Однако настоящий, доброкачественный творческий кризис навалился на меня по окончании третьего перевода — “Подлинной жизни Себастьяна Найта”. Все случилось по писаньям — мне стало казаться, что занимаюсь я ерундой, ничего моя самодеятельность не стоит, в чем легко убедиться, пробежав несколько русских страниц переводимого автора (а я, надо сказать, закончив перевод, давал ему отлежаться с месяц и во все это время читал Набокова русского в поисках сходных мотивов, тем и нужных мне оборотов, после чего, надышавшись, начинал перевод редактировать). Да, так о кризисе: друзья и знакомые, конечно, хвалят мной содеянное, но ведь не раззнакомливаться же им со мной — сочувствуют сироте, вот и хвалят. Их это характеризует, разумеется, с лучшей стороны, да мне-то с того не легче. Любого графомана кто-нибудь да хвалит. В общем, надо попытаться получить мнение независимого эксперта. Вопрос в том, где его, эксперта, взять.

Времена стояли перестроечные, год 87-й. Журнал “Москва” уже напечатал “Защиту Лужина”. Но то была не первая публикация Набокова в Стране Советов. Первая тоже оказалось почему-то шахматной — журнал “64” тиснул посвященный шахматному композиторству кусочек из “Других берегов” с предисловием Фазиля Искандера. И вот, в самый разгар описанного выше кризиса я прочитал в “Юности” его же, Фазиля Абдуловича, эссе о Пушкине. Помнится, одной из важных для него черт пушкинского характера Искандер называл открытость чужому дарованию. Я решил, что лучшего “эксперта” нечего и искать — писатель из первейших, Набокова знает и любит да еще вон чего говорит. Так если у меня есть какое-никакое дарование, он от меня, наверное, скрывать этого не станет. А на нет и суда нет. И я написал прямо в “Юность”, на его имя.

То, что за этим последовало, и поныне представляется мне святочным рассказом. Нечто из Диккенса или Куприна. Примерно через неделю Фазиль Абдулович позвонил мне и предложил привезти на просмотр что смогу. “Что у вас есть?” Я назвал три переведенных мною романа. “Пнина” я уже читал, привозите два других”. Я отвез романы в дом, который и ныне стоит невдалеке от станции метро “Аэропорт”. (В последние несколько месяцев я, отправляясь на заработки, неизменно прохожу мимо него — из одного удовольствия, потому что есть путь и покороче.) Дело было часа в три дня. На следующий (!) вечер Искандер снова мне позвонил. Он уже прочитал “Найта”, и ему понравилось. Кажется, даже очень. Второй роман прочитает в ближайшие дни, а потом поговорит в нескольких журналах, в той же “Юности”, где он — член редколлегии. Последние сказанные им в этом разговоре слова я помню точно: “Спасибо за хорошее чтение”.
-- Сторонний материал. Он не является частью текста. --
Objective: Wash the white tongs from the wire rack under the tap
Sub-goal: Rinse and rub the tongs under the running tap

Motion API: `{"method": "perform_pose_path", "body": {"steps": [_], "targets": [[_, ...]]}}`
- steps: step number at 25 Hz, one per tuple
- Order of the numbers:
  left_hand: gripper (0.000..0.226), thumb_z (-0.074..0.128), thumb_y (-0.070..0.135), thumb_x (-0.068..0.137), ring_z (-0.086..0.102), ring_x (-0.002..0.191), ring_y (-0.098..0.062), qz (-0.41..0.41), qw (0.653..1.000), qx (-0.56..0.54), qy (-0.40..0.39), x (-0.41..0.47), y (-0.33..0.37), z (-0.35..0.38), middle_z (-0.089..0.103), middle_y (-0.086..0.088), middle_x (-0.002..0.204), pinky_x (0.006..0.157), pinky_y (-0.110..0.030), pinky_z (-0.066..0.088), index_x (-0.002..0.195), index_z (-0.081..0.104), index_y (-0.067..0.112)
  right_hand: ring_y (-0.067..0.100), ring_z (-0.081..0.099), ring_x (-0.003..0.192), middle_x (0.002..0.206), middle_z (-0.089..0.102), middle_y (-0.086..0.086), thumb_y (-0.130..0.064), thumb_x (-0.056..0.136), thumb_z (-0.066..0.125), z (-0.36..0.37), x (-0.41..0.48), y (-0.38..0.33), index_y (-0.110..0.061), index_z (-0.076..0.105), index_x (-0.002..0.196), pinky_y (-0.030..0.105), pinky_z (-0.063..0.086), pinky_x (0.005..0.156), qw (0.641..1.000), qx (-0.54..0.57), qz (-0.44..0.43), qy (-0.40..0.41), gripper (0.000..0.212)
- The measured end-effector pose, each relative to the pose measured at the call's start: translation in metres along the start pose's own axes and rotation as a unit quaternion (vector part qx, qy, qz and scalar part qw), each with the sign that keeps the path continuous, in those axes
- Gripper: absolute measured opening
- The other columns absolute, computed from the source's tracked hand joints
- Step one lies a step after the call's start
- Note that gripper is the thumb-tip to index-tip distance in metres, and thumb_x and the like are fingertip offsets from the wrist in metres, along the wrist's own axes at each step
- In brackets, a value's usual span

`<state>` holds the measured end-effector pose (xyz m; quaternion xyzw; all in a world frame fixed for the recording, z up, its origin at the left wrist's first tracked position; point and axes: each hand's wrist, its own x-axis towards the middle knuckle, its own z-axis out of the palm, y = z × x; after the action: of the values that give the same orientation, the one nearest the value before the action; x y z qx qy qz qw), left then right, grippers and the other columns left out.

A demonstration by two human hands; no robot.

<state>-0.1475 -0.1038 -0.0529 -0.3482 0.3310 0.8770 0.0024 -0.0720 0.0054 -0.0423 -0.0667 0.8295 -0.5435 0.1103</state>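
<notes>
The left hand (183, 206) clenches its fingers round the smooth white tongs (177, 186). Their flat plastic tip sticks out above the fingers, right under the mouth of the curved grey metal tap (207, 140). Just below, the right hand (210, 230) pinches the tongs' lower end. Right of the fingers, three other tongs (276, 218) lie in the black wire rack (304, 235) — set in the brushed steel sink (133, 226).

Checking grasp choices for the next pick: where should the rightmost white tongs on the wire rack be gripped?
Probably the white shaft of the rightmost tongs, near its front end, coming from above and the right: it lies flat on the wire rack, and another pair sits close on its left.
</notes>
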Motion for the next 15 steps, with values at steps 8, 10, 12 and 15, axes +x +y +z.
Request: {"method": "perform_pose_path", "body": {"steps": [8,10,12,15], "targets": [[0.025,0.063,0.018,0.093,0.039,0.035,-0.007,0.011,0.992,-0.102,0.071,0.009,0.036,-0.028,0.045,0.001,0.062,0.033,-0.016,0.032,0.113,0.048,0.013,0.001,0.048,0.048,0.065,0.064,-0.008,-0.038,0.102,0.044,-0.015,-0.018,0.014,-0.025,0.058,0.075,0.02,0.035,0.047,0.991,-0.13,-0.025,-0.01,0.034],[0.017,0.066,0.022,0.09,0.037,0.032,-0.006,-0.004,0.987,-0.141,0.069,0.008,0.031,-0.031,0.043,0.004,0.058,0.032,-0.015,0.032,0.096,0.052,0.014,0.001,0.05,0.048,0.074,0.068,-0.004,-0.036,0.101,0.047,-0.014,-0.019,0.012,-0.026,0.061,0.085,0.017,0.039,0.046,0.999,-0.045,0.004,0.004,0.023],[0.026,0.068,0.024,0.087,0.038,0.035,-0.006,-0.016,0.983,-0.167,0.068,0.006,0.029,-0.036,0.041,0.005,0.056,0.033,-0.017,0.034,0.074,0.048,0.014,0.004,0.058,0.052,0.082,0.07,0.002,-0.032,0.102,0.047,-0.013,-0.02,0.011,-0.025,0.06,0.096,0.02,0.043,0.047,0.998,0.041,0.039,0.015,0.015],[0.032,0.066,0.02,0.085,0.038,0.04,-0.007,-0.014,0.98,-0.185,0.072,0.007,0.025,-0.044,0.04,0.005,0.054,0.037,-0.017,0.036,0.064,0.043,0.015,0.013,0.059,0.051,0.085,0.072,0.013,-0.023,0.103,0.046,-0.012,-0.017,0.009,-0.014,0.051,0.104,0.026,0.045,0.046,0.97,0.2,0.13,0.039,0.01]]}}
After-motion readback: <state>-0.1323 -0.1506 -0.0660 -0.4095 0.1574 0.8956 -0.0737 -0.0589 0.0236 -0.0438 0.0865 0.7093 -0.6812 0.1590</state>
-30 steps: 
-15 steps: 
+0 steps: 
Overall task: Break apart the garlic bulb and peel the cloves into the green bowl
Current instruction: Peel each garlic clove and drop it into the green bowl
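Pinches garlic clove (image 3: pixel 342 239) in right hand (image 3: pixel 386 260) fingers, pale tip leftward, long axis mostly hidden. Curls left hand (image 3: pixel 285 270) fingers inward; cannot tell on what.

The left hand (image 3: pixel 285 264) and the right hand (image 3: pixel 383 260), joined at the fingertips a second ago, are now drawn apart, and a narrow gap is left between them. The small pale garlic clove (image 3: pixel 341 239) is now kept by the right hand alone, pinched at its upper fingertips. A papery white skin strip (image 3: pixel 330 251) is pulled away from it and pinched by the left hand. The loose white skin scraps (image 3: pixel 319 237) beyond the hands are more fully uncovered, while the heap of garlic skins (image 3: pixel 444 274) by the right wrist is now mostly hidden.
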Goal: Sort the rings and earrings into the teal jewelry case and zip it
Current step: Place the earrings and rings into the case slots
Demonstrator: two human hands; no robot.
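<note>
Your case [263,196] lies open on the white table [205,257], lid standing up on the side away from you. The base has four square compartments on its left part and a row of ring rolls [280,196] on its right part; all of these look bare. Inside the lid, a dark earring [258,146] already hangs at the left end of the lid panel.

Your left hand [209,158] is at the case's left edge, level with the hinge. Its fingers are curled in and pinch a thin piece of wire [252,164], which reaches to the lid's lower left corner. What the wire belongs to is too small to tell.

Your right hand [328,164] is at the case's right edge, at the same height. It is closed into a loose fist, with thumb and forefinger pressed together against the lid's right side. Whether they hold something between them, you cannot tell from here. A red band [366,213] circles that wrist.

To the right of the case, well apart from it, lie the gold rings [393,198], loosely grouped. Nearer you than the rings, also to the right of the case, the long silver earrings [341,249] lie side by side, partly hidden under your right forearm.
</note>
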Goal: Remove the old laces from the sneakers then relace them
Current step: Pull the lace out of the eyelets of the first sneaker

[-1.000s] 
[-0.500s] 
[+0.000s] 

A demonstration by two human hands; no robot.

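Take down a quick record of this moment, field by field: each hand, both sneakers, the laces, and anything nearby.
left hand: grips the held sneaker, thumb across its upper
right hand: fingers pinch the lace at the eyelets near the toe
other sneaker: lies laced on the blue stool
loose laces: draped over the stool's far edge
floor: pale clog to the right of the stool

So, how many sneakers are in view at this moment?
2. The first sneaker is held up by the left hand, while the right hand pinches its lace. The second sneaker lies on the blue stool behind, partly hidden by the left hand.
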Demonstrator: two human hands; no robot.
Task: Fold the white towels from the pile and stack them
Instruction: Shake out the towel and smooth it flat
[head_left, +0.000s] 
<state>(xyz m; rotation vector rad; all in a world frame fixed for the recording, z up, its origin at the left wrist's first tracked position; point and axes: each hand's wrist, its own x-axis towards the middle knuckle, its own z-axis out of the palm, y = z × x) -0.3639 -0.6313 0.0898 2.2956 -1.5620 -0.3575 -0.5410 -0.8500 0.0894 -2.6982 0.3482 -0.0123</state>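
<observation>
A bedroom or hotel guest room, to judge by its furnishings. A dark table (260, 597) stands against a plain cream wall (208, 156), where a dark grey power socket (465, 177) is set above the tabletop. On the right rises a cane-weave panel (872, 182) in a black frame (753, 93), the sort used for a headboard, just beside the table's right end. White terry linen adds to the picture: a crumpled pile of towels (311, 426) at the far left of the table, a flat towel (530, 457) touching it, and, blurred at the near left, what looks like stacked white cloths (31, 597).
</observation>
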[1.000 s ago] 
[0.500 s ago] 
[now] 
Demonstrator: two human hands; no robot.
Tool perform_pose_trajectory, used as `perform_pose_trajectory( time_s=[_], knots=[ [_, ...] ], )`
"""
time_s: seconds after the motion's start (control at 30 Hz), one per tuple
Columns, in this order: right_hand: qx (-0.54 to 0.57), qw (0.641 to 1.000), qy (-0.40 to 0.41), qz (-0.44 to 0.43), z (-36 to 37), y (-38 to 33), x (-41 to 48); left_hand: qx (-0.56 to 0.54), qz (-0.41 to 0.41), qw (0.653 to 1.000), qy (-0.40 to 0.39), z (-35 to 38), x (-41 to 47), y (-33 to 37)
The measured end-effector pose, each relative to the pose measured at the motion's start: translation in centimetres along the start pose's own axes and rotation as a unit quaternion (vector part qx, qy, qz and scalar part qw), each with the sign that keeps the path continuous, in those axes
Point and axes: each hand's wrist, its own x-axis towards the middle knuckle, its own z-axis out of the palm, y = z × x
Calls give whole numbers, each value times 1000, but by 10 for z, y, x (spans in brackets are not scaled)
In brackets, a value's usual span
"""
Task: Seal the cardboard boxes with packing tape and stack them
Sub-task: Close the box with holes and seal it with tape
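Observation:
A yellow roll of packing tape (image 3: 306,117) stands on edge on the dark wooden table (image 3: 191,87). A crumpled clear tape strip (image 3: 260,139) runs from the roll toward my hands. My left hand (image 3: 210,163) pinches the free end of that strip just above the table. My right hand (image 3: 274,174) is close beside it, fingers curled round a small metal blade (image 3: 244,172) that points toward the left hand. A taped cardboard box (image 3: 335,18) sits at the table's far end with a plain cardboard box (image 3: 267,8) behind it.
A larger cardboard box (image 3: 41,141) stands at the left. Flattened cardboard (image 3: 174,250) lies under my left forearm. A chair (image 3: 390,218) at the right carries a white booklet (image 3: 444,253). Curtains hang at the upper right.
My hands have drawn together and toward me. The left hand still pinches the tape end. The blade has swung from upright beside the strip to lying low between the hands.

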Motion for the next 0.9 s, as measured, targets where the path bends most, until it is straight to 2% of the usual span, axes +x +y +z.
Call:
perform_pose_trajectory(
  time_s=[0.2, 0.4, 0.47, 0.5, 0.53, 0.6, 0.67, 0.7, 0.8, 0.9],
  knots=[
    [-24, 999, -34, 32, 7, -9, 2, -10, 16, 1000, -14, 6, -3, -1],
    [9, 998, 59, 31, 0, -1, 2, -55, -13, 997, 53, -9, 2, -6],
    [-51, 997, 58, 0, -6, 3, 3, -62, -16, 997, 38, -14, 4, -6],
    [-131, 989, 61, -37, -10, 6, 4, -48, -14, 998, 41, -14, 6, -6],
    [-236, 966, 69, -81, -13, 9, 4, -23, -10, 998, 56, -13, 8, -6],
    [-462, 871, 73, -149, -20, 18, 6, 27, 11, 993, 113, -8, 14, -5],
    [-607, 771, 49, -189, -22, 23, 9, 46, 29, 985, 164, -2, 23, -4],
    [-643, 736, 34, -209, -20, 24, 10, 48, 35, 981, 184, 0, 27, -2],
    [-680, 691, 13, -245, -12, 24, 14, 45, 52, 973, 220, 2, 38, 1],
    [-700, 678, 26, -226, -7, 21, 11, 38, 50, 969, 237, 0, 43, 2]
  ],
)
О чувствах, мною испытанных, распространяться, наверное, не стоит, как и о чувствах, и поныне питаемых к Фазилю Абдуловичу. Могу лишь сказать, что по завершении этого разговора я вспомнил фразу из письма Чехова к брату Александру, сказанную, кажется, на собственный счет — что-то вроде: “Кто мог подумать, что из нужника выйдет гений?”. Если меня когда-нибудь произведут в дворянское достоинство, я настою, чтобы ее, в виде девиза, начертали на моем гербе.

Потом мы еще перезванивались и раза два встречались на вечерах, которых много тогда устраивалось в московских домах культуры — вечерах, посвященных Галичу, нобелевскому Бродскому, Эйдельману. Переговоры с журналами ни к чему, разумеется, не привели: “Ничего они там не понимают, — сказал Фазиль Абдулович о той же “Юности”, — но это было не столь уж и важно. Главное, можно было работать дальше.

Поэма

Вернемся, однако ж, к поэме. Писать о ней мне сложновато, потому что один раз я это уже делал для газеты под странным названием “Поэзия” — повторяться не хочется, но, видно, придется.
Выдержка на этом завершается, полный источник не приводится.